*** DATA RECORDS Section Begins ***

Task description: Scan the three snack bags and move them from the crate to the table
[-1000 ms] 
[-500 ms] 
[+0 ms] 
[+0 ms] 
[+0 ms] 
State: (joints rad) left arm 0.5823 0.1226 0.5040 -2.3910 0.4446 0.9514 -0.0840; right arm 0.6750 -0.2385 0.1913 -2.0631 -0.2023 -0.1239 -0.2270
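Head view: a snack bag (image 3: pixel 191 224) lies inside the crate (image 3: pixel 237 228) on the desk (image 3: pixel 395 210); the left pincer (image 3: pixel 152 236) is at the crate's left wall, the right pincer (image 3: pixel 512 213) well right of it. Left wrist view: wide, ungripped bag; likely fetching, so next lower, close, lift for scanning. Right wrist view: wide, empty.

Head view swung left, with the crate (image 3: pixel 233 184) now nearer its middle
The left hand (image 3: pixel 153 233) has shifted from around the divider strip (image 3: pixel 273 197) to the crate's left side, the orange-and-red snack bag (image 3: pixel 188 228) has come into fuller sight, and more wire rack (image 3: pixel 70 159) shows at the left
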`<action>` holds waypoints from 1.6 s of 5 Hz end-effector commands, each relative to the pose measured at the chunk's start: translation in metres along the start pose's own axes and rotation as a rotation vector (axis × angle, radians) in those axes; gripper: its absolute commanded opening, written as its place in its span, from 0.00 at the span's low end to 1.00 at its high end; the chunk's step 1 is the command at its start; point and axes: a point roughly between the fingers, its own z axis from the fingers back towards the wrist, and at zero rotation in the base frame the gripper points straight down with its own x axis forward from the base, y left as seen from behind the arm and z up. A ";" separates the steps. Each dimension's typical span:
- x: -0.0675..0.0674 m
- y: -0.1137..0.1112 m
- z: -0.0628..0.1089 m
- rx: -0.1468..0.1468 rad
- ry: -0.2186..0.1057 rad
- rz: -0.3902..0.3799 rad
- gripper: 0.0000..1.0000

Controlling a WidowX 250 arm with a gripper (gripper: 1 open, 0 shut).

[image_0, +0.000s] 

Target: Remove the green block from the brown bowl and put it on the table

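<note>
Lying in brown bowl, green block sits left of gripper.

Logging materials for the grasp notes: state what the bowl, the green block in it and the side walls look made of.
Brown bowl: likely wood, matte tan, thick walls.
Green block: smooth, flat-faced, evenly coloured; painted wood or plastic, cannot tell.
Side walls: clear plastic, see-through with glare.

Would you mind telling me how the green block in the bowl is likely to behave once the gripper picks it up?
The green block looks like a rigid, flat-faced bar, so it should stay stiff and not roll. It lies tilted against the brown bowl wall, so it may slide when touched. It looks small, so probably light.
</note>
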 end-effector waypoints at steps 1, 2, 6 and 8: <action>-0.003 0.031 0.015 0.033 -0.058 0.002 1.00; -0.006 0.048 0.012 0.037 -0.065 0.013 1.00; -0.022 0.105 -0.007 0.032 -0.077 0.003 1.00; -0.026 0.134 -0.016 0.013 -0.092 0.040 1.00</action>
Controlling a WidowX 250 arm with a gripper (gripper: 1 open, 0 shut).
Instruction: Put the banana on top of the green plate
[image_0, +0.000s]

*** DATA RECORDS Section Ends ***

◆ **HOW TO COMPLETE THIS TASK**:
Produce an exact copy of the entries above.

◆ **RESPONSE TO THIS TASK**:
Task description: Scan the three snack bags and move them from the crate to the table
[-1000 ms] 
[-500 ms] 
[+0 ms] 
[+0 ms] 
[+0 ms] 
State: (joints rad) left arm 0.5823 0.1226 0.5040 -2.3910 0.4446 0.9514 -0.0840; right arm 0.6750 -0.2385 0.1913 -2.0631 -0.2023 -0.1239 -0.2270
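Head view: a snack bag (image 3: pixel 191 224) lies inside the crate (image 3: pixel 237 228) on the desk (image 3: pixel 395 210); the left pincer (image 3: pixel 152 236) is at the crate's left wall, the right pincer (image 3: pixel 512 213) well right of it. Left wrist view: wide, ungripped bag; likely fetching, so next lower, close, lift for scanning. Right wrist view: wide, empty.

Head view swung left, with the crate (image 3: pixel 233 184) now nearer its middle
The left hand (image 3: pixel 153 233) has shifted from around the divider strip (image 3: pixel 273 197) to the crate's left side, the orange-and-red snack bag (image 3: pixel 188 228) has come into fuller sight, and more wire rack (image 3: pixel 70 159) shows at the left
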`<action>` holds waypoints from 1.6 s of 5 Hz end-effector commands, each relative to the pose measured at the chunk's start: translation in metres along the start pose's own axes and rotation as a rotation vector (axis × angle, radians) in those axes; gripper: its absolute commanded opening, written as its place in its span, from 0.00 at the span's low end to 1.00 at its high end; the chunk's step 1 is the command at its start; point and axes: a point roughly between the fingers, its own z axis from the fingers back towards the wrist, and at zero rotation in the base frame the gripper points straight down with its own x axis forward from the base, y left as seen from behind the arm and z up. A ";" separates the steps. Each dimension's typical span:
- x: -0.0675..0.0674 m
- y: -0.1137..0.1112 m
- z: -0.0628..0.1089 m
- rx: -0.1468..0.1468 rad
- ry: -0.2186..0.1057 rad
- rz: -0.3902..0.3799 rad
- gripper: 0.0000..1.0000

Controlling a WidowX 250 arm with a gripper (gripper: 1 open, 0 shut).

[image_0, +0.000s] 

Target: Remove the green block from the brown bowl and put it on the table

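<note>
Lying in brown bowl, green block sits left of gripper.

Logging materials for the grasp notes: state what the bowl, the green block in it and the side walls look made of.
Brown bowl: likely wood, matte tan, thick walls.
Green block: smooth, flat-faced, evenly coloured; painted wood or plastic, cannot tell.
Side walls: clear plastic, see-through with glare.

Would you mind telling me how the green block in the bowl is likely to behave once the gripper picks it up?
The green block looks like a rigid, flat-faced bar, so it should stay stiff and not roll. It lies tilted against the brown bowl wall, so it may slide when touched. It looks small, so probably light.
</note>
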 end-effector waypoints at steps 1, 2, 6 and 8: <action>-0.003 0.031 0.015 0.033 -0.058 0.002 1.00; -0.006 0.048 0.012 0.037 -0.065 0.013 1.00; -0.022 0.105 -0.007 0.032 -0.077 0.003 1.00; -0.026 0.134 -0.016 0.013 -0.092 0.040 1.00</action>
Controlling a WidowX 250 arm with a gripper (gripper: 1 open, 0 shut).
Instruction: Put the banana on top of the green plate
[image_0, +0.000s]

Work on the exercise is now concluded.